De l’aide financière
Il n’existe pas de subvention pour les maisons intergénérationnelles, mais on peut toutefois avoir accès à un programme d’aide à la rénovation offert par sa municipalité. À Montréal par exemple, on peut être admissible aux programmes Rénovation résidentielle majeure ou Rénovation à la carte.
La Société d’habitation du Québec propose un Programme d’adaptation de domicile (PAD) pour aider à réaliser des aménagements répondant aux besoins des personnes âgées en perte d’autonomie, programme dont elle a confié la gestion aux municipalités et aux municipalités régionales de comté. Renseignez-vous auprès de votre municipalité (PAD pour Montréal).
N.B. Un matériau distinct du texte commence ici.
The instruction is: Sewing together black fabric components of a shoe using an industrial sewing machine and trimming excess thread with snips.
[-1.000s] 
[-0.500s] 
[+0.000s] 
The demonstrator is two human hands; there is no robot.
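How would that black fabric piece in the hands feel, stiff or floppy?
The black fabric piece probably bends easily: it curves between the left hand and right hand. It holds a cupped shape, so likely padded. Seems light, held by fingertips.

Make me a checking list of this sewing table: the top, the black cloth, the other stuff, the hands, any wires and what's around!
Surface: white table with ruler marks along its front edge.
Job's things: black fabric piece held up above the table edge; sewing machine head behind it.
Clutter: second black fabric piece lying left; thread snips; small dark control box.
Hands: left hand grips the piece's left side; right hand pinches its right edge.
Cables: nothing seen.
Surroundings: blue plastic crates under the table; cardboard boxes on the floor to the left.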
Par ailleurs, lorsqu’on achète ou qu’on fait bâtir une maison intergénérationnelle, il est possible d’avoir droit à un remboursement partiel de la TPS ou de la TVQ, à certaines conditions. Il existe aussi des crédits d’impôt pour les aidants naturels, l'un du gouvernement québécois et l'autre du gouvernement canadien; celui qui relève du gouvernement provincial ne s'applique pas au contexte d’une maison intergénérationnelle, parce que celle-ci comporte deux espaces habitables; en revanche, si l’on respecte les critères requis, on peut bénéficier de celui du gouvernement fédéral.
Et ensuite?
Il faut aussi penser à ce qu’il adviendra lorsque les parents seront partis en maison de retraite ou qu’ils seront décédés, conseille Jean-François Rémillard : « Pourra-t-on obtenir un prix de vente qui tienne réellement compte de ce qu’on a investi dans l’aménagement ou la rénovation du logement? Je n’en suis pas sûr. » Il faut également savoir que, selon l'étude de la FCIQ citée plus haut, la revente d’une maison intergénérationnelle semble demander plus de temps que celle d’une unifamiliale conventionnelle, soit de 17 jours supplémentaires en 2015.
Enfin, la succession est un autre élément important qu'il ne faut pas oublier. « Si la maison intergénérationnelle fait partie du patrimoine familial, on doit prévoir de quelle façon le patrimoine sera géré au moment du décès des parents. »
La maison intergénérationnelle n’est possiblement pas pour tout le monde. Si les avantages financiers de ce modèle ne sautent pas aux yeux, la proximité rassurante de vos parents vieillissants et la commodité d’éventuels échanges de services (garde des enfants, préparation des repas, etc.) pourraient influencer positivement votre décision.